_Instructions for the task_:
Look below for the line containing "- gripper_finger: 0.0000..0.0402"; from there through the line containing "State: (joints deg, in", both lines included, please set down each line exactly and nothing else.

(Beginning of Stored data)

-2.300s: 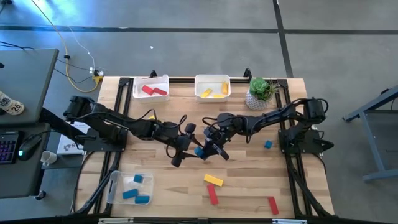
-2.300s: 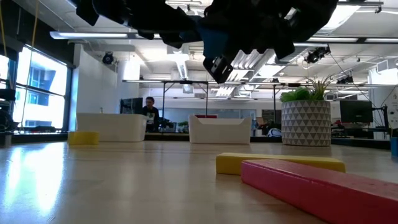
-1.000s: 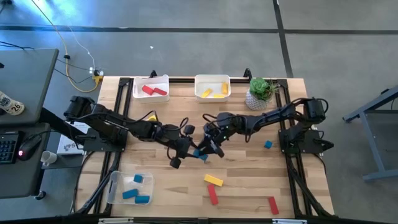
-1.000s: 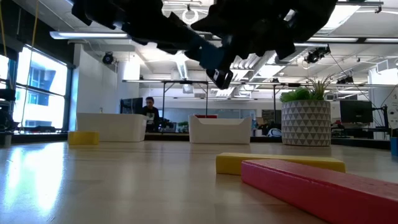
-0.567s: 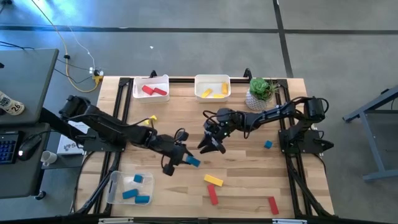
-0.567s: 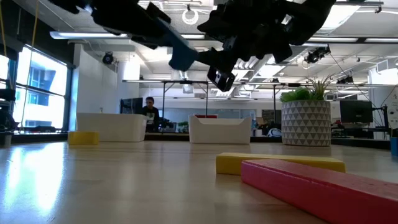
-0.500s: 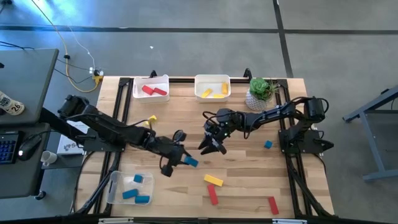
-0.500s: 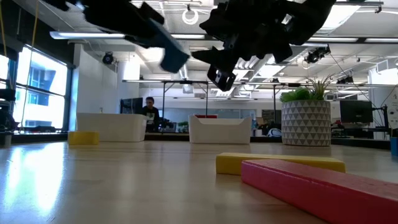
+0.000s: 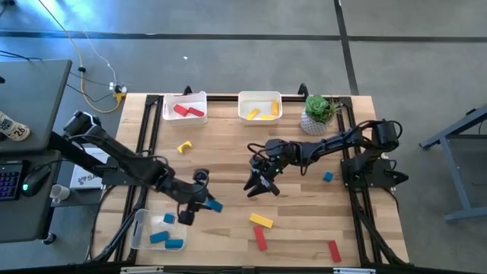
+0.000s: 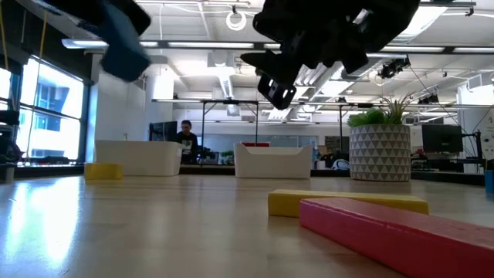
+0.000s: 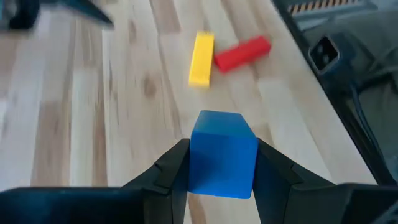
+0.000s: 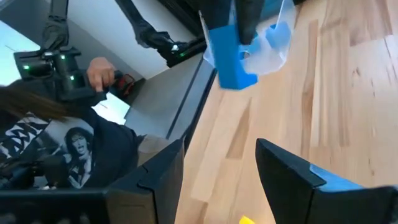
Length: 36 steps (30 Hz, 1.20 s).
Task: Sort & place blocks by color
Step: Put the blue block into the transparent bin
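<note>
We see left gripper [image 9: 199, 204] clamped on blue block [image 11: 222, 154] beside clear bin [image 9: 140, 230]; right gripper [image 9: 259, 185] open, empty, mid-table.

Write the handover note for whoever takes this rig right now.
Left claw: shut on a blue block, beside the clear bin.
Right claw: open, empty, mid-table.
Done: three blue blocks in the clear bin, red and yellow ones in the white bins.
Left: yellow bar, two red bars, small yellow block, blue block by right base.
</note>
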Each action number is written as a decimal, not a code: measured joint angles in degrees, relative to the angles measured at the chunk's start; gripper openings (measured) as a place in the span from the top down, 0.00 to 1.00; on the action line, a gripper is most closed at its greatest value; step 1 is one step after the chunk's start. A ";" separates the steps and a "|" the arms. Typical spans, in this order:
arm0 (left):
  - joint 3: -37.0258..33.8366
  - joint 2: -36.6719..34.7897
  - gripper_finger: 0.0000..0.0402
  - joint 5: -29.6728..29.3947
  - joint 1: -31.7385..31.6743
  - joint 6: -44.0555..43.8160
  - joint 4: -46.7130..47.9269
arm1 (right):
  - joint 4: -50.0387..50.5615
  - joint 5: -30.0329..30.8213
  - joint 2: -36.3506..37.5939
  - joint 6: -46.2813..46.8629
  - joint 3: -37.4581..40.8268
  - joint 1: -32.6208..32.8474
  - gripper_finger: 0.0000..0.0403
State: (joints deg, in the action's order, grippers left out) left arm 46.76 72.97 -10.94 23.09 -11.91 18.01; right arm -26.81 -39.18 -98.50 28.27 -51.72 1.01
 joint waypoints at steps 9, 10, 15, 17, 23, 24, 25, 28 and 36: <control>-0.02 -4.30 0.72 -0.21 4.39 -9.91 7.57 | 1.16 4.36 2.69 -0.66 -1.24 3.18 0.54; 0.04 -4.63 0.72 -0.24 4.88 -10.63 8.33 | 1.36 4.67 3.10 -1.21 -1.47 3.57 0.54; 3.58 -4.60 0.72 -0.69 7.35 -16.89 18.45 | 10.62 8.41 4.06 -5.21 -5.79 5.99 0.54; 5.38 -4.42 0.72 -0.77 8.23 -19.46 22.76 | 17.23 11.43 4.11 -7.72 -8.78 6.97 0.54; 7.56 -4.13 0.72 0.56 12.06 -27.06 29.29 | 38.81 22.65 4.16 -14.16 -17.89 10.34 0.54; 7.58 -3.97 0.72 0.86 12.78 -28.99 29.71 | 41.92 24.18 4.16 -14.35 -19.16 10.85 0.54; 7.58 -3.96 0.72 1.12 13.37 -30.79 30.89 | 44.60 25.40 4.12 -14.38 -20.35 11.37 0.54; 7.61 -3.56 0.72 2.32 15.39 -36.10 33.29 | 48.70 28.87 4.11 -14.18 -22.84 12.99 0.54; 7.61 -1.75 0.72 5.02 18.14 -46.03 37.22 | 54.31 35.32 4.11 -8.17 -23.26 16.22 0.54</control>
State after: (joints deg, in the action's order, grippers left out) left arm 54.37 71.22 -5.92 41.22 -57.93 55.23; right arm 27.49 -3.86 -94.40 20.10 -74.99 17.23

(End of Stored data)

_Solved problem_:
  - gripper_finger: 0.0000..0.0402
  - joint 5: -29.6728..29.3947
  - joint 1: -31.7385..31.6743
  - joint 6: -44.0555..43.8160
  - joint 4: -46.7130..47.9269
arm1 (right):
  - joint 4: -50.0387..50.5615
  - joint 5: -30.0329..30.8213
  - joint 2: -36.3506..37.5939
  - joint 6: -46.2813..46.8629
  - joint 3: -37.4581..40.8268
  - joint 1: -32.6208..32.8474
  - gripper_finger: 0.0000..0.0403
State: (joints deg, in the action's order, grippers left out) left arm 46.76 72.97 -10.94 23.09 -11.91 18.01; right arm -26.81 -39.18 -98.50 28.27 -51.72 1.01

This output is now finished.